The ArrivalBoth times I have come here, I arrived at Narita airport which is 40 some odd miles from Tokyo, east across the bay. Taking the train in is an hour and a half affair and it can be quite confusing. There are different companies that run different lines and different subway lines too. You cannot transfer easily with just regular tickets. Get a prepaid IC Card, which allows you to pop on and off every train. Also get the JapanTravel app, it will tell you what trains and transfer points from your current location to your destination (almost nothing is a direct shot) . I'm really good with maps and I would have been very hard pressed without this app.
The city is huge, and just keeps going and going and going.
GinzaThe commercial district, home of shopping, theater and shopping. So much shopping. Very high-end and high-priced brands, home of many Japanese fashion and cosmetic houses. The price is the price, and the exchange rate from USD to Yen is not great either. For us, this is a very expensive proposition.
The area is visually exciting and full of people. One of my favorite passing experiences, I was crossing the major road in front of the Lumine shopping mall and the walk light was blinking, so I made a dash for it. It changed 3 steps into the crossing and I did a u-turn and ran back to the sidewalk. The Japanese were all clapping and like "Oooh, nice try!" as we shared a laugh.

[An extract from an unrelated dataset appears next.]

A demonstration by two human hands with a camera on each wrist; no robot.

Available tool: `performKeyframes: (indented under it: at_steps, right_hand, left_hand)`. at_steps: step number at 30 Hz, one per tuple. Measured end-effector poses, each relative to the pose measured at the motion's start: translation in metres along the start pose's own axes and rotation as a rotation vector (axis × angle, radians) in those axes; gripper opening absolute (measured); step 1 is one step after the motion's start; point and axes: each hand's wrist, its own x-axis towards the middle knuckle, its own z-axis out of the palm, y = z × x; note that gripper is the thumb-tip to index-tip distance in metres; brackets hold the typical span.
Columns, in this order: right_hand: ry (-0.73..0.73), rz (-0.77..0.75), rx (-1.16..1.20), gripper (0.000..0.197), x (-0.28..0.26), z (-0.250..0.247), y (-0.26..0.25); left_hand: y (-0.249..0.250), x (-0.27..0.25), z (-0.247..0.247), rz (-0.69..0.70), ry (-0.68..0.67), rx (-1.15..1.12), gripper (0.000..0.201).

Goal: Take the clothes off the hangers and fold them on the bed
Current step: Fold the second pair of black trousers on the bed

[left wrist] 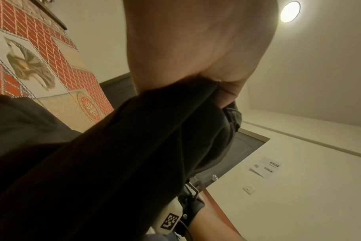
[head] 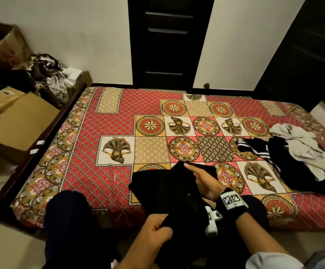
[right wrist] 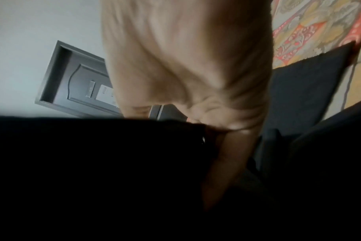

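Left hand (head: 153, 228) fingers bunching black garment (head: 169, 189), right hand (head: 202, 179) seemingly flat against it

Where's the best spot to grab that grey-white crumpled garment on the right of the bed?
Judging by its pose, pinch the grey-white crumpled garment at its raised far end, coming from above; its near half drapes over the black clothes, so a low grab could snag them too.
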Motion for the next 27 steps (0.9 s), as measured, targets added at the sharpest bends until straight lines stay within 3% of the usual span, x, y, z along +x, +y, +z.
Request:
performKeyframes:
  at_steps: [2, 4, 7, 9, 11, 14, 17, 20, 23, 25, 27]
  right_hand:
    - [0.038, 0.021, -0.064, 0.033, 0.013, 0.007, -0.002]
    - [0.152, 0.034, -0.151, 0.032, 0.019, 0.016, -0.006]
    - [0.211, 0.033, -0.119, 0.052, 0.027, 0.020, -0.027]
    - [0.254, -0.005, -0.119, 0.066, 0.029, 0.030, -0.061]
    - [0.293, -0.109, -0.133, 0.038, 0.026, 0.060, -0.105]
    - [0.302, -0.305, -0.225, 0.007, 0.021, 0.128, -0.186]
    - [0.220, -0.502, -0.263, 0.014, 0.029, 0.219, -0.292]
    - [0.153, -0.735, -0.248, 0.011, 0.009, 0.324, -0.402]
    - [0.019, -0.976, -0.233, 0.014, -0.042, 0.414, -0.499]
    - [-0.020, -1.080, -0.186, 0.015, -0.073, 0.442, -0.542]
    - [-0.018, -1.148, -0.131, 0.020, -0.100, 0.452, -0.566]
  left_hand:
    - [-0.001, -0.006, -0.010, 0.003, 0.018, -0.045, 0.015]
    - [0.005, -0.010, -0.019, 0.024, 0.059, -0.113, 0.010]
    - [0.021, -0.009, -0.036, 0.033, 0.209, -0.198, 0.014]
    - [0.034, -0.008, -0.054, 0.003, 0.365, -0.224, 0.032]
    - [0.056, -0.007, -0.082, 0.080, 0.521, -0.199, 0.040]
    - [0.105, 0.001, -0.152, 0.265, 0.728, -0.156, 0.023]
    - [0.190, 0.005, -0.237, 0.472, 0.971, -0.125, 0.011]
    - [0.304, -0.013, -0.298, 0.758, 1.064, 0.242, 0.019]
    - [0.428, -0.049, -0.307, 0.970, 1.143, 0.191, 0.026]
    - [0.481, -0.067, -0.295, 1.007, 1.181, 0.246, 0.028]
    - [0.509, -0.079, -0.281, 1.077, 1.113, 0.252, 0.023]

RamenNormally this would not warrant a special section, but I was blown away. I was hungry and wandering along Ginza with a bunch of yen coins, and went down an alley (I tried to get names but everything is in Kanji and I can't read this it all), and this little hole in the wall ramen place was open.
Now, I'm hoping you're all familiar with the college students banquet, instant ramen cups, and I've had a few flavors of those. They are ok, and will do in a pinch.
Compared to real ramen, they are crap, and I don't think I can ever eat them again. The complete immersive flavor across your palette of this broth soup, home-made fresh noodles, vegetables, boiled egg and then choice of meat (usually pork) was beyond my ability to describe adequately. I've been spoiled and I still crave it to this day.
Boards hanging on the walls tell you what they still have available that day, they make it fresh and when it's gone, it's gone.
ShibuyaThe Times Square of Tokyo. More shopping, more neon and lights. Connected to an incredibly confusing train station, and just by the National Garden. At night, it seems it's nothing but people walking across and across all the time, as if they are paid to do it.
SummaryUltra modern but very conservative with a very different culture than the west. There were many instances of "Oh great, a Gaigin" I overheard when I was traveling. Train etiquette is hard, if you are taking bags with you to the airport, you're probably going to fail it. Basic rule, keep your hands to your sides or to your face using your phone, reading your manga. Backpacks to the floor. Crime is almost non-existant, no lie. Super safe except for - well, there are groping issues on the public transportation, women should find seats.
Exchange rate and costs in Japan will be one of the biggest sticker shocks you've ever seen. Not a cheap place to visit and plan to have at least 30% over what you think you will need.
There are a ton more places I didn't get to in Tokyo. Trains are life in Japan. Don't drive and eat all the ramen you can.